Healthy digestion is essential so we can break down the food we eat, and the body can extract and absorb crucial nutrients it needs to keep functioning effectively and for our overall health and sense of wellbeing. Benefits of healthy digestion have been shown to include more robust immunity, more energy, increased removal of toxins from the body, healthier-looking skin and hair, better mood, etc. Healthy digestion also helps prevent digestive symptoms such as flatulence, bloating, constipation, diarrhoea, nausea, etc.
Following these few tips to support healthy digestion may help you lower the risk of digestive upset.
1) Avoid eating when you are stressed, anxious, or in a rush
Eating while feeling stressed, anxious or in a hurry causes the sympathetic nervous system, the nervous system responsible for the “fight or flight” response, to become more dominant. Whereas the parasympathetic nervous system, which has the opposite role and is responsible for the rest and digest function, slows down. As a result, gastric secretion and the gut motility that facilitates the digestion and transit of food through the digestive system are reduced, which could contribute to symptoms such as bloating, constipation, stomach pains, etc.

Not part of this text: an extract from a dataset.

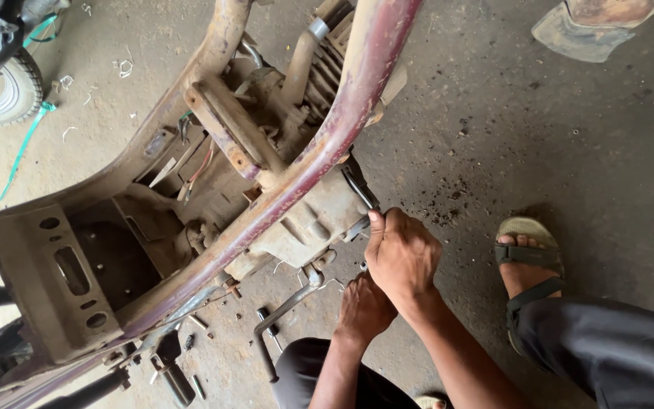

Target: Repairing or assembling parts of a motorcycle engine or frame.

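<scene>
- Right hand [403, 257]: fingers curled tight around a dark metal tool [359, 198] set against the side of the engine case [313, 220].
- Left hand [363, 309]: lower, under the right wrist, near the floor; finger state cannot be told.
- Engine case sits under the rusty maroon frame tube [342, 121].
- Bent lever [285, 310] and loose bolts lie on the concrete floor [569, 151].
- Sandalled foot [525, 261] right of the hands.
</scene>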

2) Take your time to chew food well
Chewing food well is an essential part of the first (oral) stage of the digestive process, as disturbances in this stage could disrupt the whole process of digestion. Taking time to chew food well helps break down food into smaller particles and trigger the release of saliva and enzymes that begin the digestion process. Smaller particles are then easier passed through the oesophagus into the stomach and then into the small intestine for further digestion. Chewing also kick starts stomach acid production, which activates enzymes needed for proper breakdown and digestion of food, and supports the absorption of nutrients from food. Stomach acid is also very acidic, protecting us from harmful bacteria from food entering the gut. Therefore, not chewing food properly could reduce the body’s ability to absorb nutrients, disturb the gut bacteria balance, allow larger particles to enter the digestive tract, and contribute to gastrointestinal symptoms such as flatulence, bloating , stomach pain, constipation, etc.
3) Add fibre rich foods
Fibre is the part of plants found in food such as oats, barley, beans, lentils, nuts, seeds, fruits, vegetables, and whole-grain. Fibre doesn’t get digested and absorbed by the body like carbohydrates, proteins and fats. Still, it has been shown to have many health benefits, including keeping our digestive system healthy. Fibre helps increase the stool’s size and weight, making the stool softer and easier to pass, thus keeping our bowel movements regular and helping remove food products, toxins, and other waste from the body. Adults should aim for 30g of fibre a day. If you are not used to having fibre in your diet, introduce fibre-rich foods gradually and ensure regular fluid intake throughout the day to avoid symptoms such as flatulence, bloating, or constipation. These symptoms’ likeliness could increase when you have too much fibre or eat fibre-rich foods quickly, within a short period of time. Therefore, if you experience any of these symptoms, reduce your fibre intake and re-introduce fibre-rich foods slowly, spread out throughout the day.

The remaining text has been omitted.